Urm, anything else people?
09-14-01, 02:53 AM
Frontal collision: damage to the join of the top tube and head tube.
Take some string and check alignment from rear dropouts to head-tube. The string should pass equidistant from each side of the seat-tube.
Check that the seatpost clamp is not bent or damaged, and look for rust inside the seat tube.
You can generally tell the quality frame from the quality of the components like dropouts. If they look like investment-cast ones, not pressed steel, it should be OK.
Look for frame damage as indicated above. Also, does it have a fork? If not, will you be able to pick up one cheap. Look at the headset size. My fixed is an old Fuji road bike and uses a JIS headset, which is a weird size. Just something to keep in mind. Might want to check what type of BB threads it has also.
Also, see if the owner has an old FREEWHEEL hub/wheel they want to get rid of and will throw in with it. You can convert this to fixed for cheap. Otherwise you will be purchase a new wheel or hub for the rear.
Hope it works out, I know you've been looking for a while.
Beware if the frame has a spray can paint job. In other words if there are no stickers on the frame leave it set. Look at the bottom bracket closely, that is where all the water runs to. It will be the worst spot on the frame. Good luck.
09-14-01, 04:13 PM
Since you're looking to use this frame for a fixed gear it would be nice if it didn't have downtube shifter braze-ons. Many bikes made in the 70's and early 80's had a band that clamped around the downtube and the shifters attached to. This is easily removed and makes for a clean fixed bike.
Also it would be nice if the frame has 120mm rear spacing as most ten speeds did, as this is the most popular spacing for track hubs.
Assuming it passes the checks detailed above the older the better. I used a 70s LeTour for my fixed gear. Be careful with semi-horizontal dropouts. True horizontal D/Os are better as you will need to be able to move the rear wheel to get the chain tensioned.
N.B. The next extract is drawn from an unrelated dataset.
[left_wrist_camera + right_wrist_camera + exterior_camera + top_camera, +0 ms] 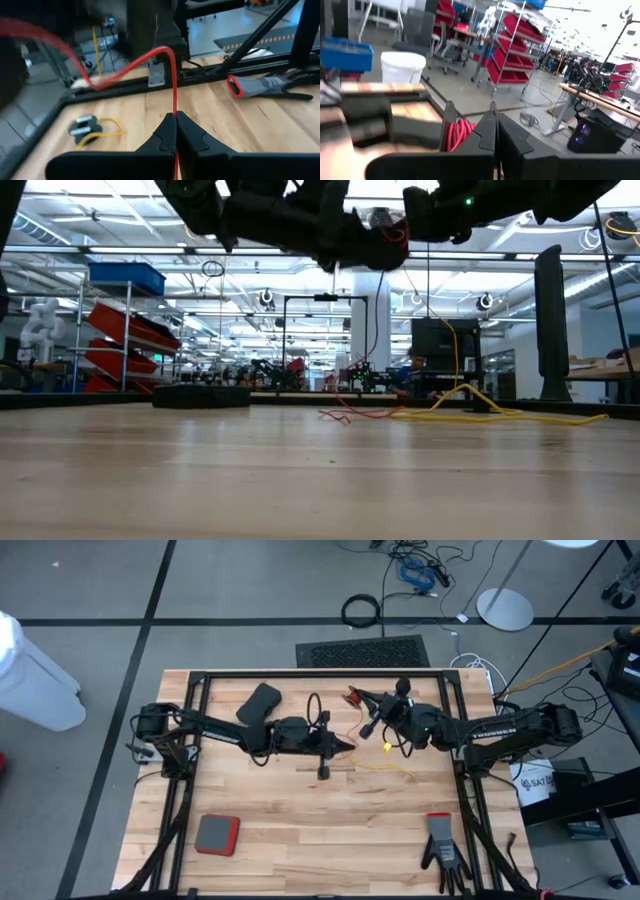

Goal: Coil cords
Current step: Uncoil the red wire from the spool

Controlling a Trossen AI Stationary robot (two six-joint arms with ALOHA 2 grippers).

That's the only way to do it as a fixed gear will bend any chain tensioner you could install.
Older frames have less braze-ons and less spread in the D/Os. I've heard of people using QRs and even wingnuts on fixed gears but I strongly recommend nuts for the rear wheel.
SheldonBrown.com has a wealth of info and there is a current conversation about fixed gears over at Oldroads.com vintage lightweight conversation.
You'll like it :D
09-16-01, 12:54 PM
Thank you everyone! Lotsa good information and links, i'll check out thoes links further tonite. Everytime i goto the sheldon browns website, i see the surly steamroller frame, and start to drool, maybe i will go new? hmmm :)
Im bummed, the bike was a KHS race (?), an ugly orange red lugged frame. The downtube had a few ripples just below the headset... I asked the guy if it was in a crash, and he said no, but he would drop the price from $25 to $10. I told him i would have no use for the frame in that condition, and left :( The frame itself must have weighed close to 10lbs! It was heavy!
I droped by a pawn shop on my way home, they had two or three lugged bikes, but non larger then a 55cm, i need a 61cc atleast, 6'4". I'll keep looking.
Good luck with that Joe...I'm sure something will turn up.